With most small screen outlets avoiding the cluttered landscape of Christmas week, five films will hit the shelves on DVD and Blu-Ray this week.
1. Emma Stone's Starring Turn in "Easy A" (B-)
Shortly after receiving a Golden Globe nomination for Emma Stone's lead role in the film, Will Gluck's high school comedy "Easy A" comes home on DVD. Framed around the story of Nathaniel Hawthorne's "The Scarlet Letter," Emma Stone stars as a high school girl who decides to use to her advantage the rumor mill that has spread lies about losing her virginity. In his Screen review for the film, Tim Grierson says, "Sassy but also sincere, 'Easy A' is an immensely likeable high-school comedy powered by an appealing lead performance from up-and-coming actress Emma Stone...[The film] doesn’t entirely reconcile its conflicting desires to be both a realistic teen comedy and a fizzy fantasy of adolescent life, but with ample help from a strong supporting cast, Stone’s star-making turn helps smooth over the movie’s rough edges."
2. Chad on Screen: "A Screaming Man" (criticWIRE rating: B-)
Mahamat-Saleh Haroun has created a global story centered in a nation rarely explored on film: Chad. In "A Screaming Man," an older former swimming champion, Adam, works at the pool of an upscale hotel in Chad capital N'Djamena. At a time of civil war, Adam is enlisted to help the authorities just as he must concede his position at the hotel to his son when new Chinese owners take over the hotel. Todd McCarthy, writing from Cannes, said it is a film "in which an African civil war is seen strictly from the intimate point of view of one city-dwelling family, is beautifully composed, absorbing in a low-key way but rather pat in the final analysis."
3. The LaBeouf/Douglas Team of "Wall Street: Money Never Sleeps" (criticWIRE rating: C+)
The sequel to 1987's "Wall Street," Oliver Stone's "Wall Street 2: Money Never Sleeps" follows Gordon Gekko (Michael Douglas) as he slinks out from behind bars to make good with his daughter (Carey Mulligan), and ends up finding a mentor with whom he can foster his sneaky ways in her fiance (Shia LaBeouf). Writing during its early screenings, Anne Thompson notes, "The movie follows so many threads and characters that none of them is fully-fledged, somehow. I wanted more of Mulligan, Douglas and LaBeouf, who lost his father early in life and cares deeply about his old lion boss (Frank Langella) and seeks a relationship with Gekko, who manipulates him effectively..,The movie pops in and out of satirizing and referencing itself and trying to create an authentic drama. And yet it moves along entertainingly, even if the resolution seems Hollywood pat."

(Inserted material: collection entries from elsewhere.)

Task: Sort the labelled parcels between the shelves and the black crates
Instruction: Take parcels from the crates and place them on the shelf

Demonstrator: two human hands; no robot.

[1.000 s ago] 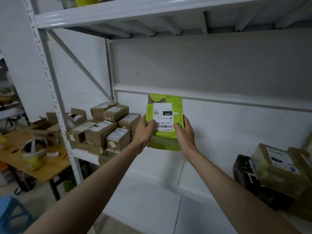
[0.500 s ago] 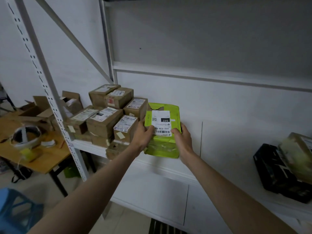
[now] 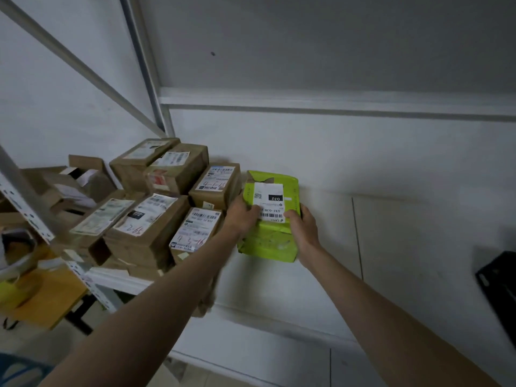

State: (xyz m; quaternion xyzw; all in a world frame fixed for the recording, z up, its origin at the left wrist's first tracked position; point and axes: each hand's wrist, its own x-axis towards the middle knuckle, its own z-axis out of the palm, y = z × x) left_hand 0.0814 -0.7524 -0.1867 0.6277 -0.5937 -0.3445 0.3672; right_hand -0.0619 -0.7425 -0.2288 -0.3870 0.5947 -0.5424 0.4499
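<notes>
A lime-green parcel (image 3: 268, 241) with a white label reading 032 lies flat-side up on the white shelf (image 3: 335, 275), right beside a cluster of brown parcels. My left hand (image 3: 241, 216) grips its left edge, thumb on the label. My right hand (image 3: 301, 224) grips its right edge, thumb also on top. Whether the parcel's bottom touches the shelf cannot be told. Several brown labelled cardboard parcels (image 3: 156, 219) are stacked to the left of it, the nearest one (image 3: 195, 233) against my left wrist.
A black crate (image 3: 499, 286) shows at the right edge of the shelf. White shelf uprights (image 3: 150, 79) and a diagonal brace stand at the left. Beyond them a wooden table (image 3: 42, 300) carries open cartons and tape rolls. Bare shelf lies between the green parcel and the crate.
Both hands have lowered the green parcel from in front of the wall down to shelf level, beside the brown parcels. The view has tipped downward and closer.
</notes>
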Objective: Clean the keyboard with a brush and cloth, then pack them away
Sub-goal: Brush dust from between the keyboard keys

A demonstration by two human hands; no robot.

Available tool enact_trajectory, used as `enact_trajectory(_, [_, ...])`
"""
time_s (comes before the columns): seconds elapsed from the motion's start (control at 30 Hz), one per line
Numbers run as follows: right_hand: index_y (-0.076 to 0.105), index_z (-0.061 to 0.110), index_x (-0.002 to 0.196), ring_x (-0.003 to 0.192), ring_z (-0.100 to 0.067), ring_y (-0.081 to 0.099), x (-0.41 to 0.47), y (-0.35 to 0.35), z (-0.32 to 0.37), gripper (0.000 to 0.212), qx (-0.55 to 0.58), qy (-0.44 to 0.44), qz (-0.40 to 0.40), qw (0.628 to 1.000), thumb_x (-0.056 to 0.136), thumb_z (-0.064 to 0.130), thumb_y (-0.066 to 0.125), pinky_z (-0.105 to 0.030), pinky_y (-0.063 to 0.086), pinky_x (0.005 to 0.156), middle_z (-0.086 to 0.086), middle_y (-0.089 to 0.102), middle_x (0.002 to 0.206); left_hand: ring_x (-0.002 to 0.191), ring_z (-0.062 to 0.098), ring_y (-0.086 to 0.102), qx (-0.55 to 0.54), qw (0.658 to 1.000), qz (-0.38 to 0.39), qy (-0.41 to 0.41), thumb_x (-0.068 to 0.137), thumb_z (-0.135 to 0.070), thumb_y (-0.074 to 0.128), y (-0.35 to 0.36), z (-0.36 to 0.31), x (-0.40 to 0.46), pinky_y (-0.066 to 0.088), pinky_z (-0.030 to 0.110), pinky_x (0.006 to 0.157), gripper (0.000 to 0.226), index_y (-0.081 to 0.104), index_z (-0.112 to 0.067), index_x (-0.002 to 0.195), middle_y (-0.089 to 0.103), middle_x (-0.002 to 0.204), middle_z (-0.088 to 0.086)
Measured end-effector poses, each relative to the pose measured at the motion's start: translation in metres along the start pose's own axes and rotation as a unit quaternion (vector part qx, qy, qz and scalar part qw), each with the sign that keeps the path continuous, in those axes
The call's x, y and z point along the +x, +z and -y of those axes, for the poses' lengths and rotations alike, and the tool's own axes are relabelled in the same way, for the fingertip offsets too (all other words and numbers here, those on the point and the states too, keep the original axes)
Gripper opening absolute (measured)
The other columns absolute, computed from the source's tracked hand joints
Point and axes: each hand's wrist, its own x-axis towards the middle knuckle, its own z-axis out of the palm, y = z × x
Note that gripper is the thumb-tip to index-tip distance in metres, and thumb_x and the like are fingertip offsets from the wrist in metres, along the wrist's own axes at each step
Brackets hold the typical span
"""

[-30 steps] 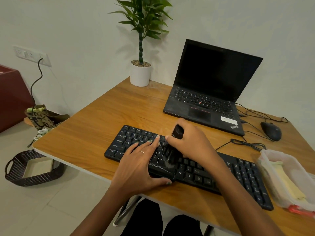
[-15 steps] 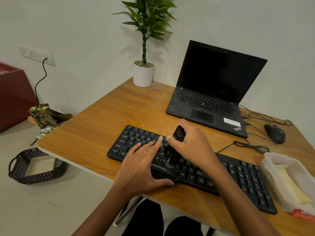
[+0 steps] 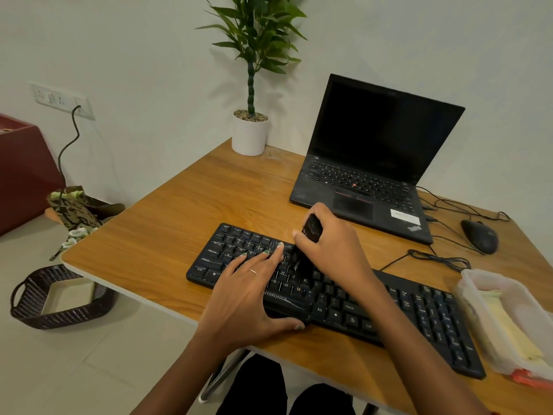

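1. The keyboard (image 3: 353, 304) lies on the desk (image 3: 167, 247) with its long axis running from upper left to lower right. Its unbrushed length stretches away to the right of the brush (image 3: 303, 256), on the side of the right hand (image 3: 332, 250).
2. The right hand is clenched round the brush, whose black handle top pokes out above the knuckles. The bristles point down onto the keys near the middle rows. They look to be touching the keys, though the dark bristles blur into the dark keyboard.
3. The left hand (image 3: 248, 298) lies flat on the keyboard's left half, fingers straight and spread, thumb along the front edge. It grasps nothing and appears to steady the board, just beside the brush.
4. A clear container (image 3: 508, 319) stands at the keyboard's right end. The pale yellow thing inside it may be the cloth.
5. Brushing seems underway; wiping and packing away remain.
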Motion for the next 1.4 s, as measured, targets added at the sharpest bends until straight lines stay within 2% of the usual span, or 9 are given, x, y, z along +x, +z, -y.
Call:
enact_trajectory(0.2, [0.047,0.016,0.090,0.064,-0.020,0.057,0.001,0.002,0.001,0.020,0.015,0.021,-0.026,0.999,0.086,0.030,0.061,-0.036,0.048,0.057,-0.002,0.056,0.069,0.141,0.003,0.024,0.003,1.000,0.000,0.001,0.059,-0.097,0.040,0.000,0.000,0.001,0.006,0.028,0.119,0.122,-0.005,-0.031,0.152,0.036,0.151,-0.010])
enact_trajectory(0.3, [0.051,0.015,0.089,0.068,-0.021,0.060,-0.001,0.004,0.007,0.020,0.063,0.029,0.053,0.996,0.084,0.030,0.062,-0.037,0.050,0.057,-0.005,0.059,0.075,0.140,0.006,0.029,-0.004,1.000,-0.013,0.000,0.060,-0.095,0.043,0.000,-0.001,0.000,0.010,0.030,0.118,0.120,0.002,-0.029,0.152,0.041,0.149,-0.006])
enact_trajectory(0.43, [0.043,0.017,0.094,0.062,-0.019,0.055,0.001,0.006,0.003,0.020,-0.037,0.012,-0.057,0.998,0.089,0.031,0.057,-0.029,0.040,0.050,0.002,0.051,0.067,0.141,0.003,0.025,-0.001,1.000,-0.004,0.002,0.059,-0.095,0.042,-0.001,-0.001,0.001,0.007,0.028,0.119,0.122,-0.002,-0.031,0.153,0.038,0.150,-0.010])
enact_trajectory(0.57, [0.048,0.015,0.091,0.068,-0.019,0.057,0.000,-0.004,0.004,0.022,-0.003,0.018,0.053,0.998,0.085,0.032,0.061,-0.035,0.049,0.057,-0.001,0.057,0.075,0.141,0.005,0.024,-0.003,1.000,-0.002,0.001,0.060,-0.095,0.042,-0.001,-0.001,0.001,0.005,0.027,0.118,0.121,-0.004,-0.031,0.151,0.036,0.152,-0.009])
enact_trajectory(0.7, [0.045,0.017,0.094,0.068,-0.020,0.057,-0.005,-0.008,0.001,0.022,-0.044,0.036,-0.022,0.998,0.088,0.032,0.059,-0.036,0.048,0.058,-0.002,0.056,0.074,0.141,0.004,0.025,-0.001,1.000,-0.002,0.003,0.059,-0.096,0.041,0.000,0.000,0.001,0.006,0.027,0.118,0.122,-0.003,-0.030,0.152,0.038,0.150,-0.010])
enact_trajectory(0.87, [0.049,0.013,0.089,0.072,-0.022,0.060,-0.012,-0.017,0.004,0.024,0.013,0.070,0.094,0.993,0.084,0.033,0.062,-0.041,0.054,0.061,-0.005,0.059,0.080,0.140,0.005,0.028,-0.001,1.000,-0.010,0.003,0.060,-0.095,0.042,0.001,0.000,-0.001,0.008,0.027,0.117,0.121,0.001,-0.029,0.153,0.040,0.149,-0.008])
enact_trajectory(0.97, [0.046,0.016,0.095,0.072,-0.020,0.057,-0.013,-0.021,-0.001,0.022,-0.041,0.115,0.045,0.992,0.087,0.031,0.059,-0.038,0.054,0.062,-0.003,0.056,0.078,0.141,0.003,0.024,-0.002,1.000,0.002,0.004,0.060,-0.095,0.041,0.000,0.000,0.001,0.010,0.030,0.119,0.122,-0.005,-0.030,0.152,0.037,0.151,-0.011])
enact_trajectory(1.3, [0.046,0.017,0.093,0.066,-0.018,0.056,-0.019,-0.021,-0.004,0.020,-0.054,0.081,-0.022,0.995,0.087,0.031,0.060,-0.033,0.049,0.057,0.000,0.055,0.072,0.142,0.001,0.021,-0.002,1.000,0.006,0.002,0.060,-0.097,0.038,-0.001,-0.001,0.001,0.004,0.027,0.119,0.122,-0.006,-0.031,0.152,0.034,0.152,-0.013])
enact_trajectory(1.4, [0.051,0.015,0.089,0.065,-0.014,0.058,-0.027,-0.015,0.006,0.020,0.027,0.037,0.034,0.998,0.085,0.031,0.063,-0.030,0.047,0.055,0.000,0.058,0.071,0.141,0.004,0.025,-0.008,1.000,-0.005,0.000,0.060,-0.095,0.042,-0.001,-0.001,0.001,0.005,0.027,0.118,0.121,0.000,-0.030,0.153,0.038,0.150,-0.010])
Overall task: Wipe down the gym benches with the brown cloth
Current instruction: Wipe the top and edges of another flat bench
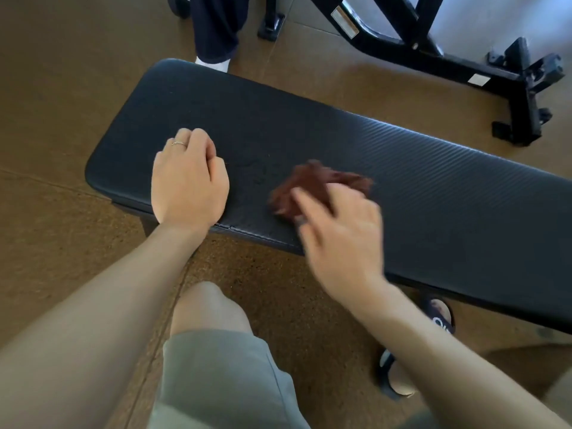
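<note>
1. In the head view, the black gym bench (402, 168) is lying across the picture. Its long axis is running from the upper left to the lower right, and its rounded end is pointing to the upper left. The right part of the bench is getting cut off by the picture edge.
2. The brown cloth (312, 188) is sitting crumpled on the bench top, near the front edge and about in the middle of the visible pad. It is blurred, so I cannot tell its exact shape or which way it is pointing.
3. The right hand (337, 239) is lying over the near part of the cloth. Its fingers are looking stretched out toward the cloth and touching it, but the blur is hiding whether they are grasping it, so I cannot tell.
4. The left hand (188, 181) is resting on the bench, to the left of the cloth and apart from it. Its fingers are curling under loosely and holding nothing. A thin ring (179, 144) is showing on one finger.
5. Under the bench, on the brown floor (62, 88), the person's sandal (399, 376) is partly showing.
6. Behind the bench, a black metal frame (433, 51) is standing, cut off at the top, and another person's leg (219, 29) is half hidden.
</note>
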`<action>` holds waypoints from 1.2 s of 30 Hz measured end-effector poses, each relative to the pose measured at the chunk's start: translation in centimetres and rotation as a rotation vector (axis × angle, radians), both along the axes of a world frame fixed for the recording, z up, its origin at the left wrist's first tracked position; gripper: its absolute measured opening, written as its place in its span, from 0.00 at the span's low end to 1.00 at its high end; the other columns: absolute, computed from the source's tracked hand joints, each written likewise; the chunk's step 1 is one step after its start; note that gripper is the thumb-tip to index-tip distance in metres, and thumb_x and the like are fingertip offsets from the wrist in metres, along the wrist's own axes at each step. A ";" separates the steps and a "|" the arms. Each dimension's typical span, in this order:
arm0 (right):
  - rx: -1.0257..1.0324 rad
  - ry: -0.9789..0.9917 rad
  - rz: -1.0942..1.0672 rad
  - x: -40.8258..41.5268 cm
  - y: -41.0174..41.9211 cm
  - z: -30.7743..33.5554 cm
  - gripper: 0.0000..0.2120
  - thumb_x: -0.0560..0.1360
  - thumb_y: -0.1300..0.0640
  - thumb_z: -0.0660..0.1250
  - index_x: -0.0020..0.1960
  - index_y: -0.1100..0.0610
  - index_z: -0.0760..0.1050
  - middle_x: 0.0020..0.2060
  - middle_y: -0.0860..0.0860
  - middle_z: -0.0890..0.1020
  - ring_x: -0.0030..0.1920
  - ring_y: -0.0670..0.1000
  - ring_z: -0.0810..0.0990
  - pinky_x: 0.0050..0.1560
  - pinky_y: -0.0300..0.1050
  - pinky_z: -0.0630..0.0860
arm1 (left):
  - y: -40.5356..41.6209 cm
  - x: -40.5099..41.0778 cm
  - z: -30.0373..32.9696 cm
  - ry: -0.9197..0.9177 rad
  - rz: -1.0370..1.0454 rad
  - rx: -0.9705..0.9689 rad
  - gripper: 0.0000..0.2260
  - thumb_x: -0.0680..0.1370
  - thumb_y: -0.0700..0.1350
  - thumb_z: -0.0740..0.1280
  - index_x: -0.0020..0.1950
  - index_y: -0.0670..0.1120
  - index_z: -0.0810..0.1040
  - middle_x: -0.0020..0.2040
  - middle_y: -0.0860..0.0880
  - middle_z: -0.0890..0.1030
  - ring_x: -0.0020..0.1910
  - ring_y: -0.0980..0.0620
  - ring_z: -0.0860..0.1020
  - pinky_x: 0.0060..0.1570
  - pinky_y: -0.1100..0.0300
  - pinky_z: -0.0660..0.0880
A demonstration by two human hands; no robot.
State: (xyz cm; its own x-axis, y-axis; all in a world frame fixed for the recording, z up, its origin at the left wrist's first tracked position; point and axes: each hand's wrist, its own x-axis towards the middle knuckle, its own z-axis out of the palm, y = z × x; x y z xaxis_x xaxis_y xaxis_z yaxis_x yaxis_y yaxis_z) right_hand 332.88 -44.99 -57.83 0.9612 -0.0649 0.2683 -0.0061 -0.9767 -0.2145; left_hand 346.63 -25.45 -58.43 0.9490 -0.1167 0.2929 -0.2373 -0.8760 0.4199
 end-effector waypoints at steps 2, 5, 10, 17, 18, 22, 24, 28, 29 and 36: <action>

4. A Feminist Comes Home in "Let it Rain" (criticWIRE rating: B-)
In Agnes Jaoui's third film, the author of a feminist bestseller, played by the director and co-writer herself, returns home from Paris to manage the affairs of her deceased parents. Writing on the film, which was written by Jaoui and her hsuband, iW's Eric Kohn writes, "Closer in tone to smartly scripted American cable programs than anything currently unspooling at the multiplexes, Jaoui and Bacri’s script adopts a humble, unhurried approach. There’s no climactic eruption of emotion where latent anger bursts forth in a tell-all monologue. The cheery finale avoids fully resolving each personal dilemma. Instead, 'Let It Rain' positions happiness as a constant work in progress."
5. From Hole in the Wall to Haute Cuisine in Hamburg: "Soul Kitchen" (criticWIRE rating: B-)
Day in and day out, working class people in Hamburg come to Soul Kitchen. When things start looking bleak for the restaurant and a talented chef crosses the path of Soul Kitchen's struggling owner, the restaurant gets a facelift. Expecting more of the nuanced serious or revolutionary tones of director Fatih Akin's previous films, Mike D'Angelo observed of his viewing experience of "Soul Kitchen," "once I finally surrendered to its goofy charm (which took nearly half an hour, so conditioned was I by Akin’s fairly somber previous film, 'The Edge of Heaven'), it became one of those rare cinema experiences that’s more akin to a party than a movie."